Een afstudeeronderzoek naar indoor vliegende minidrones die samenwerken om een gaslek te detecteren heeft voormalig TU Delft-student Bart Duisterhof de eervolle vermelding Best Graduate van de Faculteit Luchtvaart- en Ruimtevaarttechniek opgeleverd. Hij bedacht een oplossing waarbij de drones onafhankelijk van elkaar een ruimte verkennen. Zodra één van de drones gas detecteert, komen de andere drones meehelpen om het lek te vinden.
Inhoudsopgave
Dronezwerm
Om gaslekken te kunnen vinden in kleine, besloten ruimtes die niet toegankelijk zijn voor mensen heb je eigenlijk drones nodig die zo klein mogelijk zijn. Normale drones zijn te groot voor dergelijke situaties, en je loopt het risico van een crash. Daardoor gaat niet alleen de kostbare drone verloren, ook is dan nog steeds het gaslek niet gevonden.
Dat bracht Bart Duisterhof op het idee om een zwerm kleine drones te ontwikkelen die met elkaar samenwerken. “Zodra een van de drones gas detecteert, communiceert deze met de andere drones, en samen lokaliseren ze het lek. Met meerdere drones spoor je dus sneller een lek op. Een ander voordeel van het werken met kleine, goedkope drones is dat het minder problemen oplevert als er één of twee falen of crashen.”
Sniffy Bug
Het probleem is dat reguliere navigatiemethoden niet werken op kleine drones. Normaal gesproken bepalen indoor vliegende drones hun positie aan de hand van camerabeelden of data van lasersensoren. Dat vergt echter krachtige processors aan boord van de drone, waardoor het gewicht toeneemt en de vliegtijd afneemt.
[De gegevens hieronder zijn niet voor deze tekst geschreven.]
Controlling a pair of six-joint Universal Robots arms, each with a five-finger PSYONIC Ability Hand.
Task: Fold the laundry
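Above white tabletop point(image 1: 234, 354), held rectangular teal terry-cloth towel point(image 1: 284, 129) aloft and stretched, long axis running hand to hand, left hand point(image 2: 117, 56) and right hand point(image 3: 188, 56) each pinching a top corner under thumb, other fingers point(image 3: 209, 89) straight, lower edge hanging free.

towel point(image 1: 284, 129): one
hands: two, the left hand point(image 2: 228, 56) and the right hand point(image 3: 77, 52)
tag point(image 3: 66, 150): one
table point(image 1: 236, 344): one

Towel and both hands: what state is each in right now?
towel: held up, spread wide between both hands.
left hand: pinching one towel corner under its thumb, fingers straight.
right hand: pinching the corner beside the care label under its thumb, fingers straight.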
Duisterhof gooide het om die reden over een andere boeg. Hij besloot om inspiratie op te doen in de natuur. Bij insecten, om precies te zijn. “Insecten volgen een aantal eenvoudige gedragsregels, bijvoorbeeld om aanvaringen te voorkomen. Een dergelijk door insecten geïnspireerd algoritme staat bekend als een bug-algoritme. Daar komt de titel van mijn masteronderzoek ‘Sniffy Bug’ vandaan.”
Denk- en knutselwerk
Er kwam flink wat denk- en knutselwerk kijken bij het realiseren van de minidrones. Zo moest Duisterhof zijn eigen algoritmes creëren en optimaliseren. De drones moeten een veilige afstand aanhouden tot elkaar en tot obstakels, maar tegelijk ook dicht bij elkaar kunnen vliegen om samen een gaslek te vinden. Dat proces heet particle swarm optimisation (PSO).
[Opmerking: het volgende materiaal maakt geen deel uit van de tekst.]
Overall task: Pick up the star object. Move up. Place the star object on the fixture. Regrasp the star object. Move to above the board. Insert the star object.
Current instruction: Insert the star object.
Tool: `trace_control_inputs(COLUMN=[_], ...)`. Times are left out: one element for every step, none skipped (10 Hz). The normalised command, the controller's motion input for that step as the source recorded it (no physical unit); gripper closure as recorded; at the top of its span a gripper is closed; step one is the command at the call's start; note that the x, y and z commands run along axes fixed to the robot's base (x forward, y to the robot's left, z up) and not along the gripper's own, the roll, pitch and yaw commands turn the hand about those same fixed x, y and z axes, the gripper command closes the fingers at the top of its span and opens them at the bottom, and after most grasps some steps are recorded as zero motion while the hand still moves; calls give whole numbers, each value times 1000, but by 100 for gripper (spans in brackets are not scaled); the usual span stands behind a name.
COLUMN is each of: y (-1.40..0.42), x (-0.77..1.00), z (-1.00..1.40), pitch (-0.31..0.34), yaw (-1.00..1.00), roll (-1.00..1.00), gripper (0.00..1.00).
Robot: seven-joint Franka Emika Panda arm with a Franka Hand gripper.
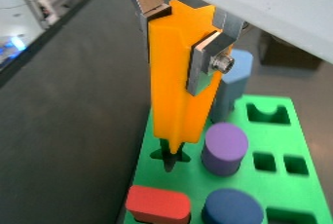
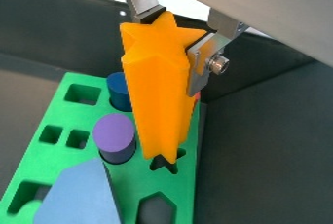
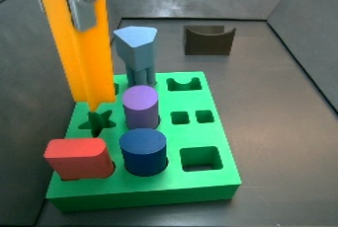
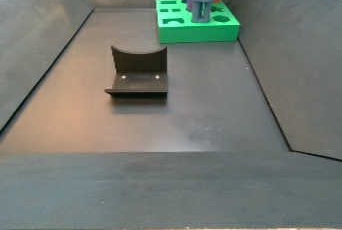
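My gripper (image 1: 182,39) is shut on the upper end of the star object (image 1: 177,92), a long orange-yellow prism that hangs upright. In both wrist views its lower end is right over the star-shaped hole (image 2: 166,161) of the green board (image 1: 270,112). A side view shows the star object (image 3: 77,58) above that hole (image 3: 95,122), at the board's (image 3: 199,180) left side; I cannot tell whether the tip is inside. The silver fingers (image 2: 203,60) clamp the star object (image 2: 156,87) from two sides. The dark fixture (image 4: 136,74) stands empty mid-floor, far from the board (image 4: 171,26).
A light-blue pentagon peg (image 3: 136,55), a purple cylinder (image 3: 140,107), a dark blue cylinder (image 3: 142,150) and a red block (image 3: 77,158) stand in the board close around the star hole. Square holes (image 3: 201,158) lie to the right. Dark bin walls (image 4: 54,44) enclose the floor.
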Motion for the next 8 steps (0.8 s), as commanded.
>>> trace_control_inputs(y=[0,-17,-23,0,0,0,0,-6], x=[0,0,0,0,-66,-66,-71,-163], z=[0,-240,-597,-697,-614,-489,-491,-540], pitch=[0,0,0,0,40,41,84,90], yaw=[0,0,-149,-349,-371,-317,-323,-306], roll=[-7,13,0,0,0,6,49,47], gripper=[100,100,100,100,100,100,100,100])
Ook de hardware werd door Duisterhof voor een deel zelf ontwikkeld. Hij haalde gassensoren uit rookmelders en soldeerde die met behulp van een microscoop op een eigen printplaat en bevestigde die op commercieel verkrijgbare CrazyFlie drones. De uiteindelijke Sniffy Bug-drones zijn 12 cm in diameter en wegen net geen 40 gram.
Succesvolle praktijktest
Het idee is dat de drones zich in eerste instantie verspreiden over de ruimte. Zodra er door één van de drones gas wordt gedetecteerd, komen de andere drones dichterbij om samen verder te speuren. Tijdens een praktijktest bleken de drones inderdaad in staat om een gaslek te detecteren en samenwerken. Dat was wel spannend, ook al had een computersimulatie al laten zien dat het idee zou werken. Duisterhof: “In de praktijk werkt het toch altijd anders. Zo is het effect van de wind lastig te voorspellen.”
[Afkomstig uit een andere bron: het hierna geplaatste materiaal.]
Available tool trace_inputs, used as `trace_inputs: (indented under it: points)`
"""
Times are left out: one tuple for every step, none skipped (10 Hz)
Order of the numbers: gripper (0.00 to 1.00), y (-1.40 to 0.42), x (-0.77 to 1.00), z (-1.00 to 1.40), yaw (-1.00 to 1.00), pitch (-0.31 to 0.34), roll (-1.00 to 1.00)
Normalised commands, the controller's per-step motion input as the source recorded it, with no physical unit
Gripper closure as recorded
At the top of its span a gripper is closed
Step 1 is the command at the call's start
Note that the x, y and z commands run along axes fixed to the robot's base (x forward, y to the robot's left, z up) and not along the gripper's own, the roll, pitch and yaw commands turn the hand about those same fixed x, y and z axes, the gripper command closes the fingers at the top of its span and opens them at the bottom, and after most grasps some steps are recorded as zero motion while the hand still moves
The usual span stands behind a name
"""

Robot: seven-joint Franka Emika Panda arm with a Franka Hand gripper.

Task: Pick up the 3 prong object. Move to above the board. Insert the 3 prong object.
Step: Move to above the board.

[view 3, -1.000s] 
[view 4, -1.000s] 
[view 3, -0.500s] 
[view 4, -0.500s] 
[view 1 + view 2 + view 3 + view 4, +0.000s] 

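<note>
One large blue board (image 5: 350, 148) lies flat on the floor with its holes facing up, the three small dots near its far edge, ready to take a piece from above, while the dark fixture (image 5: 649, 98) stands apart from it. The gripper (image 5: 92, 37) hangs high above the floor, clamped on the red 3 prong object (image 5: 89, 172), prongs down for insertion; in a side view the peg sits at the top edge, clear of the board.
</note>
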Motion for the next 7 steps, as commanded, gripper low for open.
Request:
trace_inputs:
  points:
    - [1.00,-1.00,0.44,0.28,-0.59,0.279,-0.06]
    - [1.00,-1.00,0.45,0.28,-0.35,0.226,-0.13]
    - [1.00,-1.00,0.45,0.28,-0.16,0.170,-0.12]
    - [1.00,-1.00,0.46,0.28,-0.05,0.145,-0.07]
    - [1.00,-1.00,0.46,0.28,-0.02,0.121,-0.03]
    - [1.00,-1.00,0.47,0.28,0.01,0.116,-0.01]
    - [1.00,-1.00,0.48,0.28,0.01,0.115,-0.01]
Volgens Duisterhof – die inmiddels promotieonderzoek doet aan de Carnegie Mellon University – zijn er tal van toepassingen te verzinnen voor zijn dronezwerm. Zo zouden de minidrones ook gebruikt kunnen worden in kassen, om onkruid of rotte planten op te sporen. Vanuit de TU Delft ziet men in ieder geval potentie in de zwermdrones: zijn masteronderzoek heeft Duisterhof onlangs de eervolle vermelding Best Graduate van de Faculteit Luchtvaart- en Ruimtevaarttechniek opgeleverd.
ASTRO
Overigens is de TU Delft niet de enige wetenschappelijke instelling waar onderzoek wordt gedaan naar dronezwermen om gaslekken te detecteren. In november 2018 werd aan de Rice University in Houston onder de naam ASTRO een soortgelijk concept gepresenteerd. Daarbij ging het echter om veel grotere drones die in de buitenlucht vlogen.